Down to the last line, restate the listing below exactly.

=======

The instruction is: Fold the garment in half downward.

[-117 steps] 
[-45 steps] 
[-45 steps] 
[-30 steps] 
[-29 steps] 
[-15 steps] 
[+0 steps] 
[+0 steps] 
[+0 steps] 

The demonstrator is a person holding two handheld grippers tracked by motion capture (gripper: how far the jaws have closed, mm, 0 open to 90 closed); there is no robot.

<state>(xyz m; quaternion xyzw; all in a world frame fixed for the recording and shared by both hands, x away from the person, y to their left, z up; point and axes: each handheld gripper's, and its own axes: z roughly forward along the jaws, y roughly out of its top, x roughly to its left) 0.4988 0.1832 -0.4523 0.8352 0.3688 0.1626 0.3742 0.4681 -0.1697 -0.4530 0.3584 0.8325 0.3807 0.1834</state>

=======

ANSWER FOR THIS EXERCISE:
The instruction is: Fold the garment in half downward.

[-117 steps] 
[-45 steps] 
[-45 steps] 
[-30 steps] 
[-29 steps] 
[-15 steps] 
[+0 steps] 
[+0 steps] 
[+0 steps] 

The demonstrator is a person holding two handheld grippers tracked by motion capture (gripper: how far the jaws have closed, mm, 0 open to 90 closed); there is no robot.

<state>(xyz m; quaternion xyzw; all in a world frame fixed for the recording and shared by both hands, x away from the person, y to their left, z up; point and axes: each handheld gripper's, and its own axes: z roughly forward along the jaws, y roughly out of its top, x roughly to its left) 0.4988 0.1832 -0.4523 0.8352 0.3688 0.1626 0.3742 0.4681 -0.1697 -0.4530 0.3584 0.8325 0.3807 0.1834</state>

Nothing more is required for this exercise.